Lin shook his head. “Parents not know.”
“I’m sorry, Lin. Me too… not knowing my parents—”
But Lin was shaking his head. “Monk, Yrsa, Svanbjörn, are parents to boy Skíði.” Skíði opened his mouth to object, but Lin held up a hand and said firmly, “Parents.” He looked pensive then. “I raise by… how to say?” He caught Tanis’s sleeve as she passed.
She listened to him speaking quickly in Latin, and turned to Skíði. “Lin was raised by a Taoist sage.”
“Yes.” Lin said. “What Tanis say.”
“What is a Taoist?” Skíði asked.
Lin turned to Tanis.
“Oh no,” she said, “you get to fumble through that one yourself.” She continued on her path to Ajax. Lin looked after her a little forlornly.
“So?” Skíði asked again, raising an eyebrow.
Lin sighed. “Taoist is… how to say? Taoist follow Tao.”
“What is Tao?”
Lin shook his head. “In saying, you not know. Tao is Tao.”
Skíði scratched his head, not really understanding. “That’s… not…”
Lin nodded. “Not help, is. But Tao is. Is water.” He touched the sea. “Is air.” He gestured around them. “Is ship.” He tapped the bottom of the ship. “Is all… and is nothing. In saying, losing.”
“Sounds weird.” Skíði scratched his head again. “Well, I suppose our gods seem strange to you also.”
“I am having gods also,” Lin said with a smile. “River, ocean, air, metal, fire, earth. All gods having.”
Skíði puzzled through this all through the rest of the day. Lin’s religion was so different from Yrsa and Svanbjörn’s. It was indefinably different from Brother Paweł’s religion, with it’s oh so defined God. And what did Ajax and Tanis believe in? Were they Christian, like Brother Paweł? Did they believe in the Norse gods like Yrsa and Svanbjörn? Or were they like Lin, believing in something new and possibly harder to define?
What did Skíði believe?
He lay awake that night, looking up at the distant stars. Maybe that was what he believed in… stars. He believed in stars. He believed in the power of the ocean. He believed in the moon. He believed in the sun.

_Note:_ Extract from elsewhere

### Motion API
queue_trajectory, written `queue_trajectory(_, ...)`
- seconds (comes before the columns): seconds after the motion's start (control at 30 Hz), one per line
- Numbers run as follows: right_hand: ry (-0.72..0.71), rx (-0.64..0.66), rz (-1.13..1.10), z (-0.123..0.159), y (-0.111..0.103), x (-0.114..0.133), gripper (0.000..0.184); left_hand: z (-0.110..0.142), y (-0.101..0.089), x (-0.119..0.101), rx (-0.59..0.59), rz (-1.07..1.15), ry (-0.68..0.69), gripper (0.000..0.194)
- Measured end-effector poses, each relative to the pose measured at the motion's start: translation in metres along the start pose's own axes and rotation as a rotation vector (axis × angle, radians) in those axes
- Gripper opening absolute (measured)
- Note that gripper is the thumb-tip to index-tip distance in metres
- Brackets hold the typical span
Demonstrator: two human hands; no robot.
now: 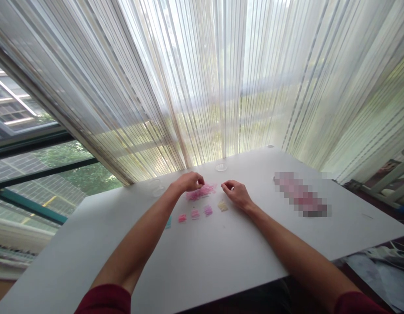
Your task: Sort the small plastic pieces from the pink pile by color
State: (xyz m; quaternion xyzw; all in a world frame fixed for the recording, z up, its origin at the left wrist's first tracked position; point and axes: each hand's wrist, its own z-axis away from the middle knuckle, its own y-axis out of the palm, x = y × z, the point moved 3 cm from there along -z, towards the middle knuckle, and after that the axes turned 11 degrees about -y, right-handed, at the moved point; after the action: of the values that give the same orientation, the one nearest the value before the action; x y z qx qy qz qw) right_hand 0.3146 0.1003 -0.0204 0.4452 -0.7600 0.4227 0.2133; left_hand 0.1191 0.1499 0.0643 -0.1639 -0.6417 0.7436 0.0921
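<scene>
Head view: left hand [190, 182] is curled just above pink pile of small translucent pieces [201, 192]; right hand [235, 194] is held just beside it. Grip of both cannot be told. Small coloured heaps [195, 214] are laid in row below, on white table [202, 257].

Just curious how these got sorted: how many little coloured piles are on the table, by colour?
Teal pile: 1
Pink piles: 3 (small pile, second small pile, larger heap)
Purple pile: 1
Pale yellow pile: 1
Total: 6
</scene>
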Motion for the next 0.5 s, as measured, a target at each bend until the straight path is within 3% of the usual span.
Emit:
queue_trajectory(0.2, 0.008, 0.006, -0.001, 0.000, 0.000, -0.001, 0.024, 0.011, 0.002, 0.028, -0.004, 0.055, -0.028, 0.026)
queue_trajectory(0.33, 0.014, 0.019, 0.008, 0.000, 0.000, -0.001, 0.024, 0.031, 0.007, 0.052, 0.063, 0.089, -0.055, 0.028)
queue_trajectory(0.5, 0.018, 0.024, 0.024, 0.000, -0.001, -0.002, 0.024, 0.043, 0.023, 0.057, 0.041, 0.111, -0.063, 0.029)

After four days in the sun, he knew he had better. He was redder than a ripe apple in a few places. He drifted slowly to sleep, counting the stars.

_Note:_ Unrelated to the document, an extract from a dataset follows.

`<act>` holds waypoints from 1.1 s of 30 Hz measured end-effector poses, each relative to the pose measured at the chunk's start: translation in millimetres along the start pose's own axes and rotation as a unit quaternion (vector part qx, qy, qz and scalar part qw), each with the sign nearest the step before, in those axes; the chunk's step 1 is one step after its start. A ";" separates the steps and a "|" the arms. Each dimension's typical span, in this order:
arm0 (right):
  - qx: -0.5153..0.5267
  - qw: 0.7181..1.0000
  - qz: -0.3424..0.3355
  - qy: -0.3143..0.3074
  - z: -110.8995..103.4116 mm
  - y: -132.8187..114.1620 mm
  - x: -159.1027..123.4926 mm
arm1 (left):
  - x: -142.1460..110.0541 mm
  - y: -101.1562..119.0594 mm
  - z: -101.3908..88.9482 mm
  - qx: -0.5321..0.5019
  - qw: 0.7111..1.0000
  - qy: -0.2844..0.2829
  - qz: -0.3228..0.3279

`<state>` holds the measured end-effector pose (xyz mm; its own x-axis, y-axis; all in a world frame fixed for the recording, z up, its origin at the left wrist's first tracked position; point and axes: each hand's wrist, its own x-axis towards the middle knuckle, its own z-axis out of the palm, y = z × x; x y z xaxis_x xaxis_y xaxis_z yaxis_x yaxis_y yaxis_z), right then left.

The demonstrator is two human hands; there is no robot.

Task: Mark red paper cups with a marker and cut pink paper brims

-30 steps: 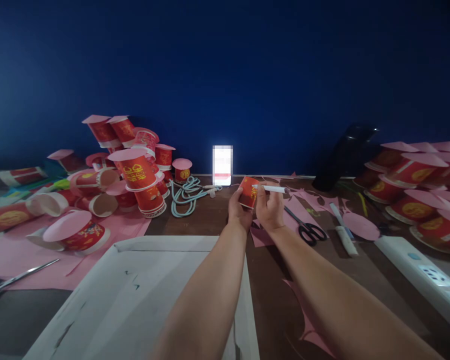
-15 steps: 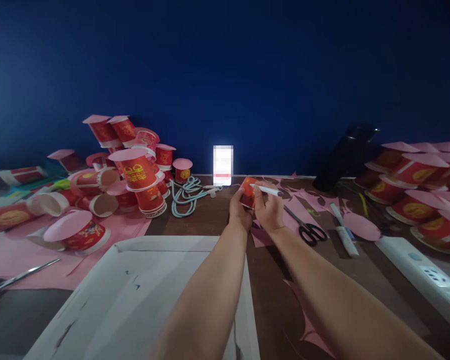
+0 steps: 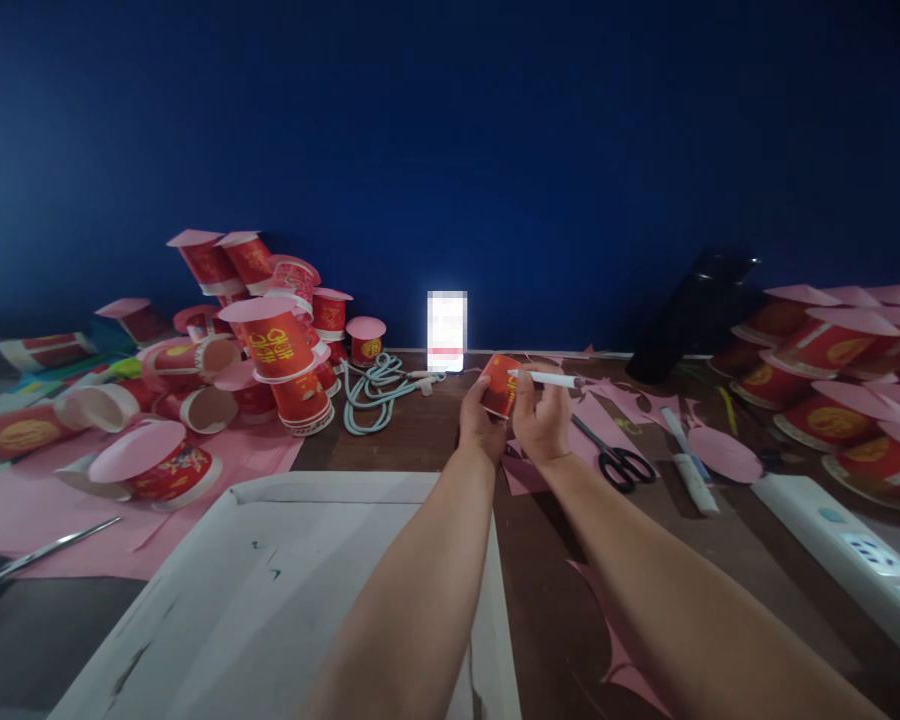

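My left hand is closed around a red paper cup with gold lettering, tilted above the brown table. Between the fingers of my right hand is a white marker pen. Its left end points toward the cup's right side; whether the tip touches the cup I cannot tell. Black-handled scissors lie to the right of my right hand, over pink paper scraps. Farther right, another white marker rests beside a pink paper disc.
Red cups with pink paper tops are heaped at left, more at far right. A lit phone stands by the blue wall near a coiled cable. A white board, power strip and dark bottle surround my arms.
The marker has shifted slightly to the right with my right hand, away from the cup's front, and more gold lettering shows. My left hand keeps the cup in about the same place.
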<state>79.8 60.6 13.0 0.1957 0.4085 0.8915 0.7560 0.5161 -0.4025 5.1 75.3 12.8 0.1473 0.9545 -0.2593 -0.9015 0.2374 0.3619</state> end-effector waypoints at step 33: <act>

He awoke some unknown time later to rain hitting his nose. He sat up, groggy. Lin, who had the first watch, waved to him. He waved back and rolled over, hiding his head under his blanket and trying to sleep again.

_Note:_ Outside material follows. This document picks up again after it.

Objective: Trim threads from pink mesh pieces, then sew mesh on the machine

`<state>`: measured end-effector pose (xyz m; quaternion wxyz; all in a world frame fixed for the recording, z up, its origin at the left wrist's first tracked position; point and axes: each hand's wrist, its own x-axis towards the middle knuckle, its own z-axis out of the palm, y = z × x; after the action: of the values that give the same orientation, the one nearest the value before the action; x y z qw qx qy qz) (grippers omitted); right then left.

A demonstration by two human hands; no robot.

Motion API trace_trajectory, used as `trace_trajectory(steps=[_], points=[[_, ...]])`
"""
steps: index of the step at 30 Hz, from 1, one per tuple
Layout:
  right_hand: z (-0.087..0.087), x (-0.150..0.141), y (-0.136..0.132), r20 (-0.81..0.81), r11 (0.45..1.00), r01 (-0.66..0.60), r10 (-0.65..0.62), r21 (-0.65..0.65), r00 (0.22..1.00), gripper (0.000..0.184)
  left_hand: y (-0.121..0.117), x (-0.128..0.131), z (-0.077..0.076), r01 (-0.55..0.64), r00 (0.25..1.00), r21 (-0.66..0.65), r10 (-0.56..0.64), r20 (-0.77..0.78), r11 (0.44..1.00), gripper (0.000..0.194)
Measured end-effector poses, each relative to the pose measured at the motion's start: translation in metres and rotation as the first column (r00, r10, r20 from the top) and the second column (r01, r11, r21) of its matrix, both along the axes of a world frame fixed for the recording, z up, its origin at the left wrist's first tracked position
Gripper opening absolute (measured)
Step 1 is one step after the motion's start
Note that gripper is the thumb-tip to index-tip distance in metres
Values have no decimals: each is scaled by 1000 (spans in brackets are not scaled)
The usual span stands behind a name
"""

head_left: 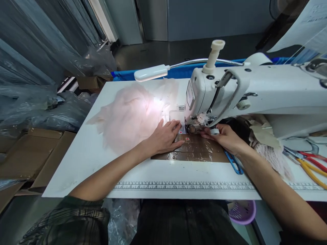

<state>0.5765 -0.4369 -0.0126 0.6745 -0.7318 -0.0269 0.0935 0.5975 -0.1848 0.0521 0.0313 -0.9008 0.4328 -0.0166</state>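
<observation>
My left hand (166, 136) lies flat with its fingers stretched out, at the left of the sewing machine's (224, 88) needle area. Its palm rests on the brown tape-covered sheet (194, 151) and its fingertips are near the presser foot (191, 128). Right of the foot, my right hand (223, 136) has its thumb and fingers pressed together beside a small white ridged round piece (214, 131); what they pinch is hidden. Sheer pale pink fabric (125, 115) lies bunched on the white table (84, 170), left of the needle. Under my right wrist is a blue-handled tool (234, 163).
A lit white lamp (150, 72) on a bendy neck hangs over the fabric. Scissors with red and yellow handles (309, 166) and fabric scraps (268, 149) lie at right. A printed ruler (178, 186) runs along the front edge. Cardboard boxes (30, 153) stand left; a purple basket (242, 212) sits below.
</observation>
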Motion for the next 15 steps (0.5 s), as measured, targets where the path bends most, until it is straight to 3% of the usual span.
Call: trace_trajectory(steps=[3, 5, 8, 12, 15], points=[[3, -1, 3, -86, 994, 20, -11, 108, 996, 33, 1, 1, 13, -2, 1000, 45, 2, -7, 999, 52], [4, 0, 5, -106, 995, 25, -15, 96, 994, 41, 2, 12, 24, -21, 1000, 78, 20, 24, 997, 43], [6, 0, 6, -118, 998, 35, -29, 53, 993, 48, -2, 40, 37, -158, 986, 196, 144, 88, 968, 32], [6, 1, 8, -117, 998, 54, -50, 26, 992, 46, -22, 84, 35, -291, 947, 388, 321, -14, 874, 32], [3, 1, 9, -84, 999, 35, -34, 8, 996, 44, -36, 108, 27, -281, 949, 322, 312, -48, 904, 36]])
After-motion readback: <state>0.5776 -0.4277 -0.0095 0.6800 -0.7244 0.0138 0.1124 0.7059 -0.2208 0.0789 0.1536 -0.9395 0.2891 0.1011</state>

No sooner had he gotten to sleep again than there was crack and a loud, long peal of thunder. The rain began to pour down in sheets, drenching his blanket all the way through. Skíði sat up with a yelp at the cold, thick rain, as did everyone else. Lightning flashed and thunder cracked through the sky.
“Tarp!” Ajax yalled above the thunder. “Get the tarp out!”
As Lin and Tanis rushed with him to the fore of the ship, lightning flashed again and the ship gave a mighty heave, knocking all of them off their feet. Skíði slowly rose to his feet, gasping, and gaped.
Standing at the prow of the ship was a strange, large, hairy man. Clutched in his fist was a hammer with a short stock. He surveyed them all gaping at him and growled in a low voice, “Where is my son?”